WHAT YOU ARE ASKED TO DO: Set down each entry exactly; omit images.

EXTRACTED DATA:
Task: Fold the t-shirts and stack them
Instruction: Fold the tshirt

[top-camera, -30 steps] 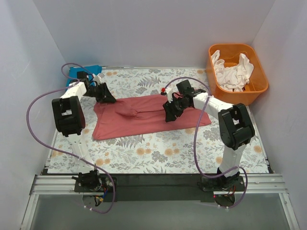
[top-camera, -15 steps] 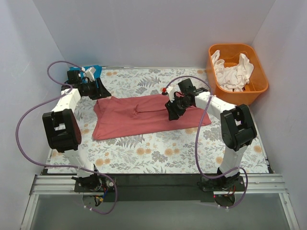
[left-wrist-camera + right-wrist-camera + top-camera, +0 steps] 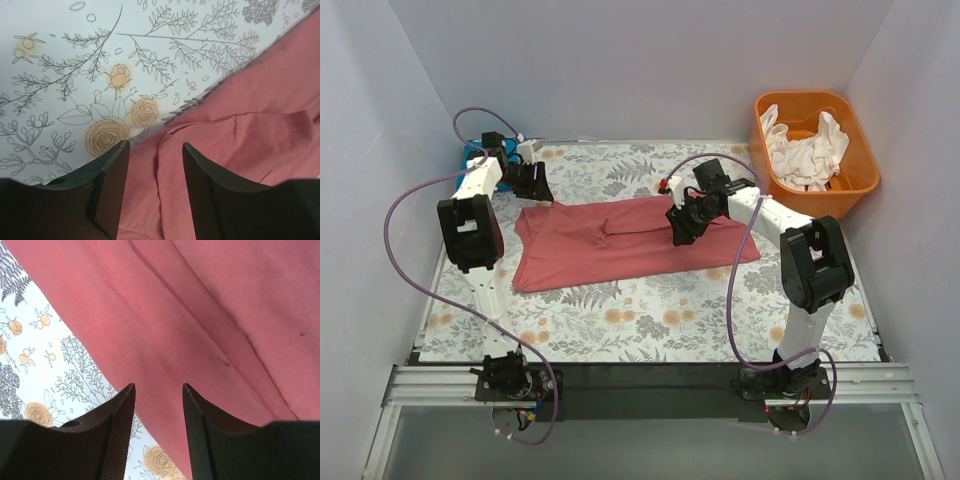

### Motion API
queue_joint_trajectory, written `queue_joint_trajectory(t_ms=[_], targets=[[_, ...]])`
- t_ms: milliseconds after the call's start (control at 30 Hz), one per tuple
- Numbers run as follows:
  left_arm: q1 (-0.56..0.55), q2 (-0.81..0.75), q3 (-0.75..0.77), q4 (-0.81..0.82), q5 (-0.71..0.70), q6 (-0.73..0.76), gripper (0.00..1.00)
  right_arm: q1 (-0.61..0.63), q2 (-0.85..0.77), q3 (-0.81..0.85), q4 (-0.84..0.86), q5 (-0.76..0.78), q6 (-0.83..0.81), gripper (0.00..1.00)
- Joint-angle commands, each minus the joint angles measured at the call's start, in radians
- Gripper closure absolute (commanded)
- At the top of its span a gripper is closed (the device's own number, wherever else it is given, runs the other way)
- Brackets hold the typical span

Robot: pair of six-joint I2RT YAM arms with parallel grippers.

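A red t-shirt (image 3: 620, 243) lies spread across the middle of the floral table, with one flap folded over along its far edge. My left gripper (image 3: 542, 192) is open and empty just above the shirt's far left corner; the left wrist view shows the red cloth (image 3: 240, 125) under and between the fingers (image 3: 112, 185). My right gripper (image 3: 678, 230) is open and empty over the shirt's far edge, right of centre; the right wrist view shows the folded seam (image 3: 200, 315) below the fingertips (image 3: 125, 410).
An orange basket (image 3: 860, 180) at the back right holds several white t-shirts (image 3: 805, 150). A blue object (image 3: 470, 153) sits at the back left corner, behind the left arm. Walls close in on three sides.
The left arm swung back and forth at the far left; its gripper now hangs near the shirt's far left corner. The shirt's folded flap lies flatter. The right gripper shifted slightly away.
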Motion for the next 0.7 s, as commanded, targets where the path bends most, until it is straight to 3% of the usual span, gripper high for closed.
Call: queue_joint_trajectory(t_ms=[0,533,667], targets=[[-0.003,-0.013,0.057,-0.099,0.037,0.086,0.55,-0.004,0.010,0.050,-0.009,-0.035,0.000,0.51],[-0.049,0.046,0.050,-0.058,0.048,0.073,0.55,-0.010,0.035,0.052,-0.020,-0.010,-0.014,0.51],[-0.049,0.062,0.067,-0.065,0.042,0.078,0.63,-0.012,0.045,0.066,-0.024,-0.010,-0.014,0.51]])
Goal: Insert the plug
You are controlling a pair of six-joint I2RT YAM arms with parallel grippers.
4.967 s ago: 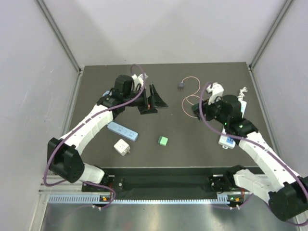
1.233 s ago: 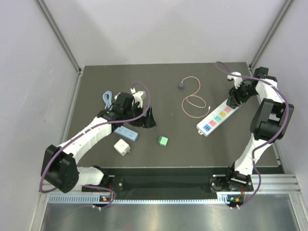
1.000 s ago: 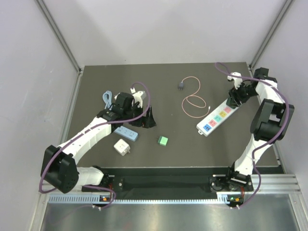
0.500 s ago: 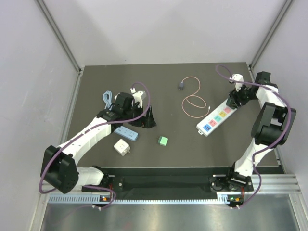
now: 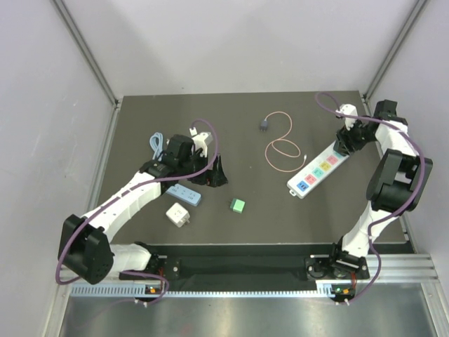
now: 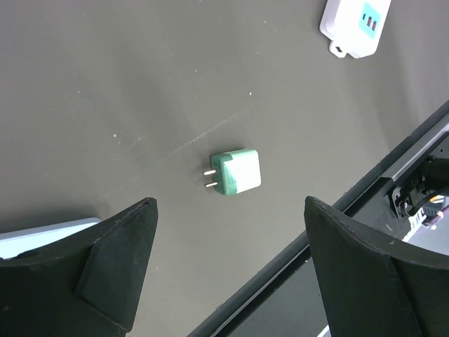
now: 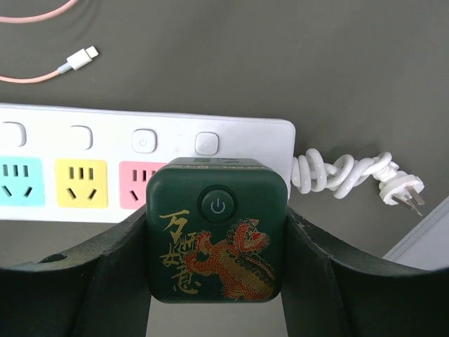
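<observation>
The plug [image 5: 264, 126], a small dark grey head, lies at the table's back centre. Its pink cable [image 5: 280, 149] loops toward the white power strip [image 5: 316, 168], and its white tip [image 7: 83, 57] lies just beyond the strip [image 7: 70, 165]. My right gripper [image 5: 349, 137] [image 7: 216, 242] is shut on a dark green cube adapter [image 7: 217, 189] with a power button and a dragon print. It holds the cube over the strip's cord-end socket; I cannot tell if it is seated. My left gripper [image 5: 214, 175] [image 6: 230, 232] is open and empty above a small green plug [image 6: 236, 173].
The small green plug also shows in the top view [image 5: 238, 205]. A blue strip [image 5: 184, 194], a white cube adapter [image 5: 177, 215] and a light-blue cable [image 5: 157, 144] lie at left. The strip's coiled white cord [image 7: 344, 175] lies by the right wall.
Since five seconds ago the right arm swung out to the strip's far right end, and the left arm pulled nearer. In the last second the right wrist shifted slightly right.
</observation>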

SOLUTION TO THE EXERCISE:
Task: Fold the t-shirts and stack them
Instruction: Fold the tshirt

[top-camera, -30 steps] 
[top-camera, -15 steps] 
[left-wrist-camera + right-wrist-camera + top-camera, +0 steps] 

### Motion API
queue_joint_trajectory, written `queue_joint_trajectory(t_ms=[_], targets=[[_, ...]])`
- t_ms: milliseconds after the call's start (control at 30 Hz), one per tuple
- Numbers run as follows:
  left_arm: q1 (-0.56..0.55), q2 (-0.81..0.75), q3 (-0.75..0.77), q4 (-0.81..0.82), q5 (-0.71..0.70), q6 (-0.73..0.76), gripper (0.00..1.00)
  right_arm: q1 (-0.61..0.63), q2 (-0.85..0.77), q3 (-0.81..0.85), q4 (-0.84..0.86), q5 (-0.76..0.78), q6 (-0.83..0.81), gripper (0.00..1.00)
- Joint-angle commands, each minus the joint angles measured at the call's start, in radians
- Gripper closure absolute (commanded)
- At the top of its span a gripper is closed (the device's own number, wherever else it is given, runs the other way)
- Brackets hold the typical span

Robot: pair of six-joint I2RT YAM arms with parallel grippers.

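A red t-shirt (image 3: 620, 243) lies spread across the middle of the floral table, with one flap folded over along its far edge. My left gripper (image 3: 542, 192) is open and empty just above the shirt's far left corner; the left wrist view shows the red cloth (image 3: 240, 125) under and between the fingers (image 3: 112, 185). My right gripper (image 3: 678, 230) is open and empty over the shirt's far edge, right of centre; the right wrist view shows the folded seam (image 3: 200, 315) below the fingertips (image 3: 125, 410).
An orange basket (image 3: 860, 180) at the back right holds several white t-shirts (image 3: 805, 150). A blue object (image 3: 470, 153) sits at the back left corner, behind the left arm. Walls close in on three sides.
The left arm swung back and forth at the far left; its gripper now hangs near the shirt's far left corner. The shirt's folded flap lies flatter. The right gripper shifted slightly away.
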Motion for the next 0.7 s, as commanded, targets where the path bends most, until it is straight to 3% of the usual span, gripper high for closed.
Call: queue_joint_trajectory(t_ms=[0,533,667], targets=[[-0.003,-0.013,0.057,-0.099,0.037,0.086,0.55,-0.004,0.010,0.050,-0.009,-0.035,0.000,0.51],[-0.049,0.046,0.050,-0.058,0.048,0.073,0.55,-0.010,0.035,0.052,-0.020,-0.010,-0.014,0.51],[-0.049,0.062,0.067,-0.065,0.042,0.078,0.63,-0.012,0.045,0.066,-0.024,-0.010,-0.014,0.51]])
Goal: Insert the plug
You are controlling a pair of six-joint I2RT YAM arms with parallel grippers.
4.967 s ago: 
1.233 s ago: 
1.000 s ago: 
0.500 s ago: 
now: 
now: 
now: 
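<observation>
The plug [image 5: 264, 126], a small dark grey head, lies at the table's back centre. Its pink cable [image 5: 280, 149] loops toward the white power strip [image 5: 316, 168], and its white tip [image 7: 83, 57] lies just beyond the strip [image 7: 70, 165]. My right gripper [image 5: 349, 137] [image 7: 216, 242] is shut on a dark green cube adapter [image 7: 217, 189] with a power button and a dragon print. It holds the cube over the strip's cord-end socket; I cannot tell if it is seated. My left gripper [image 5: 214, 175] [image 6: 230, 232] is open and empty above a small green plug [image 6: 236, 173].
The small green plug also shows in the top view [image 5: 238, 205]. A blue strip [image 5: 184, 194], a white cube adapter [image 5: 177, 215] and a light-blue cable [image 5: 157, 144] lie at left. The strip's coiled white cord [image 7: 344, 175] lies by the right wall.
Since five seconds ago the right arm swung out to the strip's far right end, and the left arm pulled nearer. In the last second the right wrist shifted slightly right.
</observation>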

This exercise has nothing further to it.